§ **INSTRUCTIONS FOR THE TASK**
Search the listing below for the line containing "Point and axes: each". From there through the line containing "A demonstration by", transcribe every line exactly, both ends included.
□ □ □ □ □
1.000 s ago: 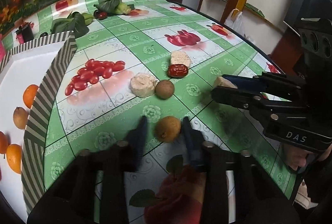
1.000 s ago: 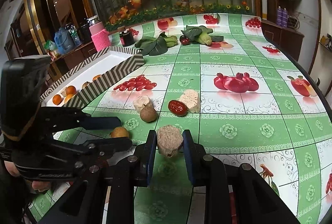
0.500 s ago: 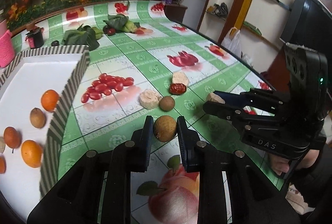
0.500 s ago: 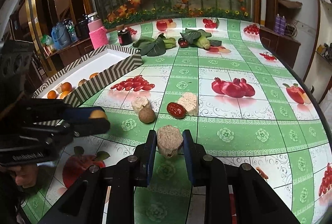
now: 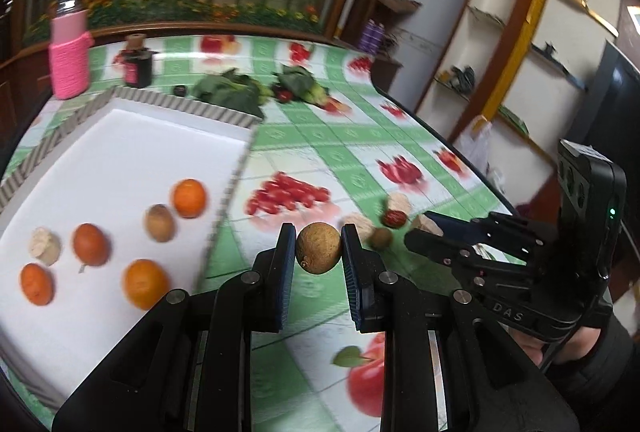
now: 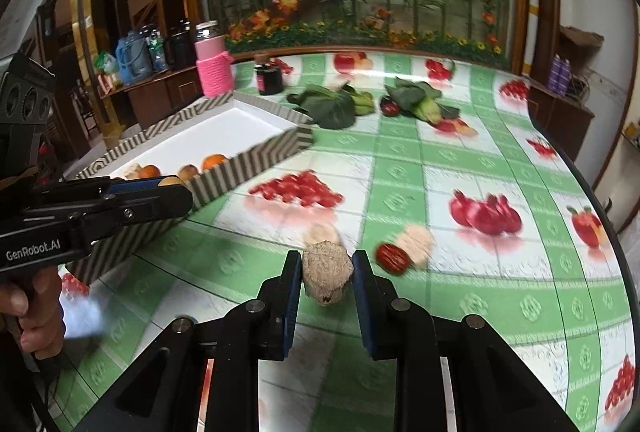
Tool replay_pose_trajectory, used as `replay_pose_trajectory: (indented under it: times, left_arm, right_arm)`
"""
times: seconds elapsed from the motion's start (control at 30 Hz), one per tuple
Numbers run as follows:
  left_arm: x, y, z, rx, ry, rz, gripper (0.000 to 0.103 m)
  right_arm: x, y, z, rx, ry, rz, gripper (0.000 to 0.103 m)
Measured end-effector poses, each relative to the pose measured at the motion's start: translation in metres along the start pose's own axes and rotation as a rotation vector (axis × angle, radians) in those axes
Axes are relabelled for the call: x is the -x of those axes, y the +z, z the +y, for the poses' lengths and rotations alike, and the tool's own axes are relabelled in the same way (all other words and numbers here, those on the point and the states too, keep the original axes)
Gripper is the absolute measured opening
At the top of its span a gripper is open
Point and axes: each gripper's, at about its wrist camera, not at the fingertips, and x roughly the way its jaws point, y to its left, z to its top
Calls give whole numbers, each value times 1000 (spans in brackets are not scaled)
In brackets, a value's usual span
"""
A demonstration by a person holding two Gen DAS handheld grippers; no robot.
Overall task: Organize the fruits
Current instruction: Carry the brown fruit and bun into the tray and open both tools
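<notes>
My left gripper point(image 5: 318, 250) is shut on a round brown fruit point(image 5: 319, 248), lifted above the green tablecloth just right of the white tray point(image 5: 120, 160). Several oranges and brown fruits lie in that tray, among them an orange point(image 5: 189, 197). My right gripper point(image 6: 326, 274) is shut on a pale beige lump point(image 6: 327, 271) held off the table. On the cloth beyond it lie a red date point(image 6: 393, 258), a beige lump point(image 6: 416, 239) and another beige piece point(image 6: 322, 232). The left gripper point(image 6: 168, 188) also shows at the left of the right wrist view, over the tray's striped wall.
A pink-sleeved jar point(image 6: 213, 66) and a dark jar point(image 6: 269, 78) stand behind the tray. Leafy greens point(image 6: 332, 106) and more produce point(image 6: 420, 102) lie at the back of the table. The table edge point(image 6: 600, 192) curves along the right.
The left gripper closed on the brown fruit, lifted it and swung left toward the tray. The right gripper, still holding the beige lump, rose and shifted slightly toward the tray.
</notes>
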Motion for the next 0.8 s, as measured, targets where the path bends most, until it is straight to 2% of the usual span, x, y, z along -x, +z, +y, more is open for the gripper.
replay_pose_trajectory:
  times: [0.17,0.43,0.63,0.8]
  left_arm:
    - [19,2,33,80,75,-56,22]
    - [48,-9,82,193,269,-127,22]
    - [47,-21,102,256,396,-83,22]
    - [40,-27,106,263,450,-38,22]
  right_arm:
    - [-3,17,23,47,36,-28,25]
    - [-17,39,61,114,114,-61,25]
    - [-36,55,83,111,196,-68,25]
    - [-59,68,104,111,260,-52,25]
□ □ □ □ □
§ **WORKED SOLUTION**
Point and axes: each gripper's, at about its wrist camera, not at the fingertips, and x roughly the way its jaws point, y to its left, z to its top
Calls give whole numbers, each value times 1000 (spans in brackets are not scaled)
In brackets, a value's usual span
"""
A demonstration by a person holding two Gen DAS handheld grippers; no robot.

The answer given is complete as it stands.